Одиночество притупило восприятие окружающего мира, И лишь в глубине души осталась уверенность да на крашеной решетчатой двери черточки, сделанные ногтем, — это считал дни мой предшественник.
Так как же мне было узнать эти вопрошающие глаза, когда я попал в общую камеру?
Я знаю, что рассказываю плохо, сбивчиво, опускаю подробности — для меня самого уже канули в вечность мои страдания. Впрочем, если я говорю о тюрьме, о товарищах, то лишь затем, чтобы объяснить мою встречу с сыном Мануэла по прозвищу Кукурузный Початок. Итак, повествование начинается, тюрьма служит в нем сценой, на которой рядом с моим земляком появляются иногда и другие персонажи: трудно умолчать о них.
Когда он со мной поздоровался, я не ответил. Позднее он спросил:
— Мое лицо никого вам не напоминает?
— Нет, — отозвался я равнодушно. Не хотелось поддерживать разговор: я никому не доверял.
— А ведь земляки мы. Как вы вошли, я вас мигом признал. Вы отца моего не помните? Он кучером был у Борова.
Я кивнул головой и улыбнулся, подозрения мои мгновенно рассеялись.
— Меня называли Младенец Иисус. Скоро уж десятый год пойдет, как я оттуда утек. Это мое первое прозвище. А сколько их после было! Сейчас сосчитаю…
С улицы донеслись звуки аккордеона, и я бросился к окну, — мне вспомнился сад в моем квартале, где каждый вечер играл музыкант, торговала цветами женщина (продает ли она их теперь, при немцах?) и с таинственным видом прохаживался дурачок, неизменно со мной здоровавшийся.

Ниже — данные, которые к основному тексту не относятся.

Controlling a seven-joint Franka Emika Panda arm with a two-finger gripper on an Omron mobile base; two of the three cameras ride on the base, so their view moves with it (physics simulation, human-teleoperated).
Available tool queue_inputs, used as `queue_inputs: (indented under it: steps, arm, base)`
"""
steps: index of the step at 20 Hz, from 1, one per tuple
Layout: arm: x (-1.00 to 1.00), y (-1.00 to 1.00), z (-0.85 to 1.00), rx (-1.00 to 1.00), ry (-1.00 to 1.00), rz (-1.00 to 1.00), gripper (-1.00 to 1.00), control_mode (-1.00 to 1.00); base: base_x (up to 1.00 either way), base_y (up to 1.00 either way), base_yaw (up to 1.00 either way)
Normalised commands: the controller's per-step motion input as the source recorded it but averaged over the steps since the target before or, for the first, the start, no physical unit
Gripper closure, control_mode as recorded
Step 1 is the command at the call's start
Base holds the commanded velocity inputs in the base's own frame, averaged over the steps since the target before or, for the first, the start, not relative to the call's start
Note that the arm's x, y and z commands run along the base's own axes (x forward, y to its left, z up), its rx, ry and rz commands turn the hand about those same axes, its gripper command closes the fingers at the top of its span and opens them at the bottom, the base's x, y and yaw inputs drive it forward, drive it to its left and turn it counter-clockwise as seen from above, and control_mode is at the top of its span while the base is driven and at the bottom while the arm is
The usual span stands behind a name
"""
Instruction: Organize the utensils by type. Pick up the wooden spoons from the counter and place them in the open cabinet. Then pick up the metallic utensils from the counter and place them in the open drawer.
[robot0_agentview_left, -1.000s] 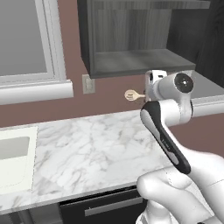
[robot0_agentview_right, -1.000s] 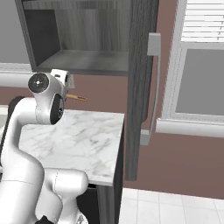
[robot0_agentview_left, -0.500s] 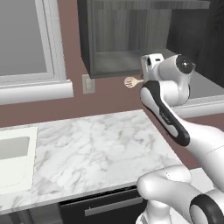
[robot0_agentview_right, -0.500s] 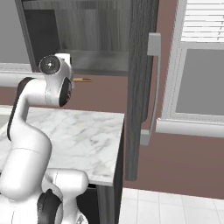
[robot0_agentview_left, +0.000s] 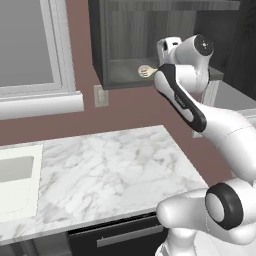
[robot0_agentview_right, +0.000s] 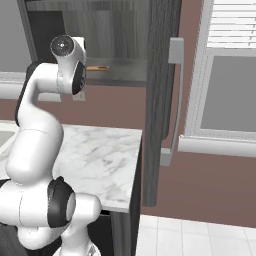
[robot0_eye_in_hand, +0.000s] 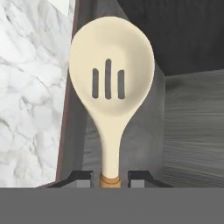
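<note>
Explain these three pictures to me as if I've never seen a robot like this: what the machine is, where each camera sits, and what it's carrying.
The machine is a white robot arm with dark joints, on a mobile base in a rendered kitchen. Two pictures come from cameras on the base, behind the arm to its left and right, looking forward over the marble counter. The third comes from a camera on the hand, looking along its two dark fingers.

The gripper is shut on a wooden spoon: a pale slotted bowl on a tan handle. In the right base view the handle pokes out beside the wrist. The arm has raised the spoon to the open cabinet above the counter, its bowl at the shelf's front edge.
</note>
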Motion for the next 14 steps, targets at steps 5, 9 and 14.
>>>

Мой земляк подошел, недоумевая, что меня привлекло за окном.
— Всего у меня было семь прозвищ, — продолжал он. — Каждое из них — поворот в моей жизни. Теперь вот я здесь. Но вас-то как угораздило?
Я насторожился. Хорошо бы потолковать с ним о родном крае, об общих знакомых; но я боялся сказать лишнее. И попросил его не мешать мне. Он покорно отошел, а я, усевшись на скамейку за длинным столом, вдруг произнес, сам не знаю почему: «Добрый день».
Да, надо было сказать «добрый вечер», потому что на землю уже опустились сумерки, густые и тяжелые. Впрочем, к чему эпитеты. Сумерки всегда густые и тяжелые.
Луиза (настоящее ли это ее имя?) велела мне ровно в девять быть в Люксембургском саду, на левом берегу озера. Там меня будет ждать старик в черной шляпе и с красным шарфом на шее; он передаст пакет. Оттуда я пешком отправлюсь в Сите. Поручение ответственное. Надо остерегаться: шпики на каждом углу.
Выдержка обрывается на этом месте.